Disorders of sex development (DSDs) are conditions in which the reproductive organs and genitals do not develop normally. People with DSDs have a mix of male and female sexual characteristics.
There are different types of DSDs:
- A person may be genetically female (they have two X sex chromosomes), but have genitals that appear more masculine. They may, for example, have an enlarged clitoris that resembles a penis and their labia (lips surrounding the vagina) may be fused together. The most common cause for this type of DSD is a metabolic condition called congenital adrenal hyperplasia (CAH), which also affects other aspects of health.
- Another type of DSD occurs when a person is genetically male (having one X and one Y sex chromosome), but the genitals appear more female. This type of DSD is most often caused by complete or partial androgen insensitivity syndrome (AIS), which causes the body to respond abnormally to male hormones.

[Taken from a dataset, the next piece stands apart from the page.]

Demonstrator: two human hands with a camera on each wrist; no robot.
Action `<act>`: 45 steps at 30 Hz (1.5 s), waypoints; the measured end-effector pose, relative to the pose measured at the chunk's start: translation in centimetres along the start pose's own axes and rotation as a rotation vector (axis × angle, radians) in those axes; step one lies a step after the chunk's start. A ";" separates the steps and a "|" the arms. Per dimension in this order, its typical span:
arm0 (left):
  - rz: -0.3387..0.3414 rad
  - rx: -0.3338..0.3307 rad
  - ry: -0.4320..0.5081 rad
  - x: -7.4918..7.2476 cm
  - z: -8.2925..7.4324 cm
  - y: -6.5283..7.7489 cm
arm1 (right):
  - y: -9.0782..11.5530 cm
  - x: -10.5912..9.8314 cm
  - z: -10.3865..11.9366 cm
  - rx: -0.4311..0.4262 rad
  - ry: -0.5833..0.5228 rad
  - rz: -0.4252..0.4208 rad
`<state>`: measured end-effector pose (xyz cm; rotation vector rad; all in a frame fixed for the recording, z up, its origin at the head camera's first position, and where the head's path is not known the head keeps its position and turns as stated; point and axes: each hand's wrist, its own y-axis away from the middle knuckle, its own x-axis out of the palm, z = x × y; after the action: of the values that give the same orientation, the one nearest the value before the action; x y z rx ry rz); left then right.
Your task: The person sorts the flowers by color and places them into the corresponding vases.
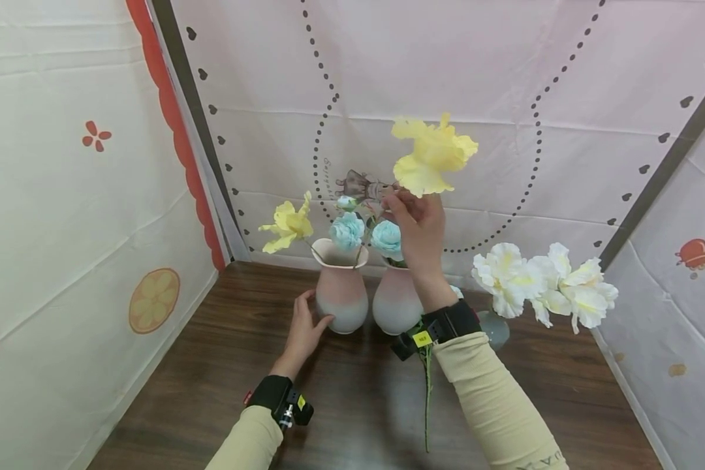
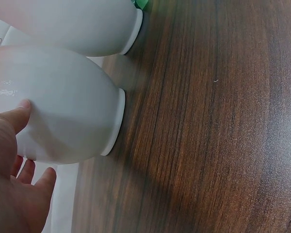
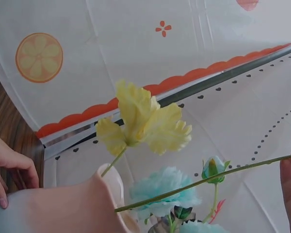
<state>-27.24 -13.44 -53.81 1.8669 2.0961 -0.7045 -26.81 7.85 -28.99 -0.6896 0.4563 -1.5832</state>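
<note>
My right hand [image 1: 425, 241] pinches the stem [image 3: 208, 179] of a yellow iris [image 1: 433, 156], its bloom held high above the vases. In the right wrist view, the stem's lower end overlaps the mouth of the left pink-and-white vase [image 1: 342, 297]. My left hand [image 1: 302, 329] holds that vase low on its left side; the left wrist view shows the thumb [image 2: 23, 114] on its wall and some fingers partly hidden behind it. Another yellow iris [image 1: 288, 226] leans left out of the same vase.
Close to its right stands a matching vase [image 1: 395, 303] with light blue flowers [image 1: 386, 238]. A green stem [image 1: 427, 405] lies on the wooden table [image 1: 352, 418] towards me. At the right, white irises [image 1: 508, 281] rise from a grey vase [image 1: 496, 331]. Printed cloth walls [image 1: 476, 59] enclose the table.
</note>
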 end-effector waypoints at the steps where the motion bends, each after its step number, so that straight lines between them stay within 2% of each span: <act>1: 0.001 0.001 0.000 0.0 0.0 0.0 | 0.0 0.1 0.0 -0.010 -0.007 -0.002; 6: 0.004 0.005 0.013 -0.1 0.1 0.0 | 0.3 0.4 -0.5 -0.016 -0.006 0.009; 14: 0.005 0.034 0.018 0.1 0.4 0.2 | 1.2 0.8 -1.4 0.079 0.037 0.018; 20: 0.005 0.031 0.028 0.1 0.4 0.2 | 1.5 0.9 -1.9 0.146 0.060 0.046; 30: 0.012 0.028 0.035 0.1 0.4 0.2 | 1.7 1.1 -2.6 0.174 0.182 0.124; 33: 0.012 0.035 0.033 0.1 0.5 0.3 | 1.9 0.9 -2.8 0.177 0.261 0.186; 38: 0.008 0.052 0.035 0.1 0.6 0.3 | 2.3 0.7 -2.6 0.187 0.494 0.321; 42: -0.006 0.060 0.015 0.1 0.6 0.4 | 2.3 1.0 -2.2 0.126 0.717 0.422; 45: -0.017 0.063 -0.015 0.2 0.6 0.4 | 2.1 1.1 -2.0 0.110 0.800 0.457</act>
<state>-26.92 -13.54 -54.51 1.8723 2.1065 -0.7953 -26.62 6.24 -31.66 0.1695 1.0206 -1.3756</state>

- People with male, female, or mixed chromosomes can be born with both ovarian and testicular tissue. In this type of DSD, the genitals can appear female, male or a mix of both.
- Sometimes sexual organs are normally formed as either male or female, but growth and sexual development are disrupted at puberty. Individuals with this type of DSD have an abnormal chromosome arrangement, such as a missing or extra X chromosome. Females with a DSD called Turner syndrome, for example, are missing an X chromosome and are usually infertile and of shorter than average height.
When a DSD is suspected, tests are used to confirm the diagnosis. These include chromosome analyses, blood tests to measure hormone levels, and imaging studies to examine internal sex organs.